__ABOUT THIS EXERCISE__.
When you retype the data, keep every line exactly as it appears.

__AVAILABLE DATA__.
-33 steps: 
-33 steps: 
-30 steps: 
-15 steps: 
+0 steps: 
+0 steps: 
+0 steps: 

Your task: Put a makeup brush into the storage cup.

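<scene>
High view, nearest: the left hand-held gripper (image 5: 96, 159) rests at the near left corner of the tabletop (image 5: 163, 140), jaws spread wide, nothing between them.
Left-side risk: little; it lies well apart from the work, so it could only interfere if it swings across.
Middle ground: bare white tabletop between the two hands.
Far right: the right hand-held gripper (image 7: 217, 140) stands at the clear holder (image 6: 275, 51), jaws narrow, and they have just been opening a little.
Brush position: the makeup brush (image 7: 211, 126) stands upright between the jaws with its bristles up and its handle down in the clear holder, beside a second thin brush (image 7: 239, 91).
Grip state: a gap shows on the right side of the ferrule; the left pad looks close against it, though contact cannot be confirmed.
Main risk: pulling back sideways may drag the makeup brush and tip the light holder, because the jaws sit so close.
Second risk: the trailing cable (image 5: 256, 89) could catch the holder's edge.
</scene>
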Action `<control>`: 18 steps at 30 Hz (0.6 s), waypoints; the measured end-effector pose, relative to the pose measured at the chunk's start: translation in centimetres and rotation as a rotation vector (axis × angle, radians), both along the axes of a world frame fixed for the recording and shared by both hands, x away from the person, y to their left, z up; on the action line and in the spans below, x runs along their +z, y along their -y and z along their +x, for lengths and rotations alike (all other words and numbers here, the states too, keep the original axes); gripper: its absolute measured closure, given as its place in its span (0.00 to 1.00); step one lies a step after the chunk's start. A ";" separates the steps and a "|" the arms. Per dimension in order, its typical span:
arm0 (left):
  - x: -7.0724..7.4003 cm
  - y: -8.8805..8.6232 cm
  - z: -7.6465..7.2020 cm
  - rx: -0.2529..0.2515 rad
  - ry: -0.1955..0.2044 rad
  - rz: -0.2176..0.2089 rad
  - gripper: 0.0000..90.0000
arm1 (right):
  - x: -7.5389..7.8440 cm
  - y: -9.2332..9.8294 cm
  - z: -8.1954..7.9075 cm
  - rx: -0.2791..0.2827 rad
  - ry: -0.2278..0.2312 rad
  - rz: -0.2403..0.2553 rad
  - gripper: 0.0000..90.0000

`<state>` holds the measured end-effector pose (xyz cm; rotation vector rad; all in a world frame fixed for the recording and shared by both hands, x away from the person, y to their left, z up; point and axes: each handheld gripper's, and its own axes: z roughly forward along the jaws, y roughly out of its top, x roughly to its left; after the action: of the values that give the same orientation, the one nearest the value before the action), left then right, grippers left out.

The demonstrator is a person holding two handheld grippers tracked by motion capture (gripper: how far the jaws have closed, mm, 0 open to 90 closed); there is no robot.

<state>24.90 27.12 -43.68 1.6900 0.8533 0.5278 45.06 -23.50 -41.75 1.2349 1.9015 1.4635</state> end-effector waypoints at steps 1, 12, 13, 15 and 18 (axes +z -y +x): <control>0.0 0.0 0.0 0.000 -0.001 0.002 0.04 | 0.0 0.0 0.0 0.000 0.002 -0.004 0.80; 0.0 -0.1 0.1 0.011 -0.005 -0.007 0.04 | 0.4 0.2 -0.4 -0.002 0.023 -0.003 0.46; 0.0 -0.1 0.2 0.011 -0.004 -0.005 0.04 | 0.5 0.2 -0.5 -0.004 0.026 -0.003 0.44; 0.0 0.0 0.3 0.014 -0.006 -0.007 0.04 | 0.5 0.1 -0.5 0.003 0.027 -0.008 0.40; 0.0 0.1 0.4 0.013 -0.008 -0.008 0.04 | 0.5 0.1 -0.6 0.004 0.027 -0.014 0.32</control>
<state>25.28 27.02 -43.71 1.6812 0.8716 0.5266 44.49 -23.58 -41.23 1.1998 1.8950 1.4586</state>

__EXERCISE RESULT__.
-33 steps: 
-33 steps: 
-30 steps: 
-15 steps: 
+0 steps: 
+0 steps: 
+0 steps: 

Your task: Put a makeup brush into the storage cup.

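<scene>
High view, nearest: the left hand-held gripper (image 5: 96, 159) rests at the near left corner of the tabletop (image 5: 163, 140), jaws spread wide, nothing between them.
Left-side risk: little; it lies well apart from the work, so it could only interfere if it swings across.
Middle ground: bare white tabletop between the two hands.
Far right: the right hand-held gripper (image 7: 217, 140) stands at the clear holder (image 6: 275, 51), jaws narrow, and they have just been opening a little.
Brush position: the makeup brush (image 7: 211, 126) stands upright between the jaws with its bristles up and its handle down in the clear holder, beside a second thin brush (image 7: 239, 91).
Grip state: a gap shows on the right side of the ferrule; the left pad looks close against it, though contact cannot be confirmed.
Main risk: pulling back sideways may drag the makeup brush and tip the light holder, because the jaws sit so close.
Second risk: the trailing cable (image 5: 256, 89) could catch the holder's edge.
</scene>
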Action `<control>`: 18 steps at 30 Hz (0.6 s), waypoints; the measured end-effector pose, relative to the pose measured at the chunk's start: translation in centimetres and rotation as a rotation vector (axis × angle, radians), both along the axes of a world frame fixed for the recording and shared by both hands, x away from the person, y to their left, z up; on the action line and in the spans below, x runs along their +z, y along their -y and z along their +x, for lengths and rotations alike (all other words and numbers here, the states too, keep the original axes); gripper: its absolute measured closure, given as its place in its span (0.00 to 1.00); step one lies a step after the chunk's start. A ";" separates the steps and a "|" the arms. Per dimension in order, its typical span:
arm0 (left):
  - x: -7.0724..7.4003 cm
  - y: -8.8805..8.6232 cm
  - z: -7.6465..7.2020 cm
  - rx: -0.2529..0.2515 rad
  - ry: -0.1955..0.2044 rad
  - rz: -0.2176..0.2089 rad
  - gripper: 0.0000..90.0000
arm1 (right):
  - x: -7.5389..7.8440 cm
  - y: -9.2332..9.8294 cm
  - z: -8.1954..7.9075 cm
  - rx: -0.2791..0.2827 rad
  - ry: -0.2278..0.2312 rad
  - rz: -0.2403..0.2553 rad
  - gripper: 0.0000..90.0000

`<state>` holds the measured end-effector pose (xyz cm; rotation vector rad; all in a world frame fixed for the recording and shared by both hands, x away from the person, y to their left, z up; point and axes: each handheld gripper's, and its own axes: z roughly forward along the jaws, y roughly out of its top, x roughly to its left; after the action: of the values that give the same orientation, the one nearest the value before the action), left then right, grippers left out.

The demonstrator is a person holding two handheld grippers tracked by motion capture (gripper: how far the jaws have closed, mm, 0 open to 90 closed); there is no robot.

<state>24.90 27.12 -43.68 1.6900 0.8533 0.5278 45.06 -23.50 -41.75 1.2349 1.9015 1.4635</state> end-effector waypoints at steps 1, 12, 13, 15 and 18 (axes +z -y +x): <control>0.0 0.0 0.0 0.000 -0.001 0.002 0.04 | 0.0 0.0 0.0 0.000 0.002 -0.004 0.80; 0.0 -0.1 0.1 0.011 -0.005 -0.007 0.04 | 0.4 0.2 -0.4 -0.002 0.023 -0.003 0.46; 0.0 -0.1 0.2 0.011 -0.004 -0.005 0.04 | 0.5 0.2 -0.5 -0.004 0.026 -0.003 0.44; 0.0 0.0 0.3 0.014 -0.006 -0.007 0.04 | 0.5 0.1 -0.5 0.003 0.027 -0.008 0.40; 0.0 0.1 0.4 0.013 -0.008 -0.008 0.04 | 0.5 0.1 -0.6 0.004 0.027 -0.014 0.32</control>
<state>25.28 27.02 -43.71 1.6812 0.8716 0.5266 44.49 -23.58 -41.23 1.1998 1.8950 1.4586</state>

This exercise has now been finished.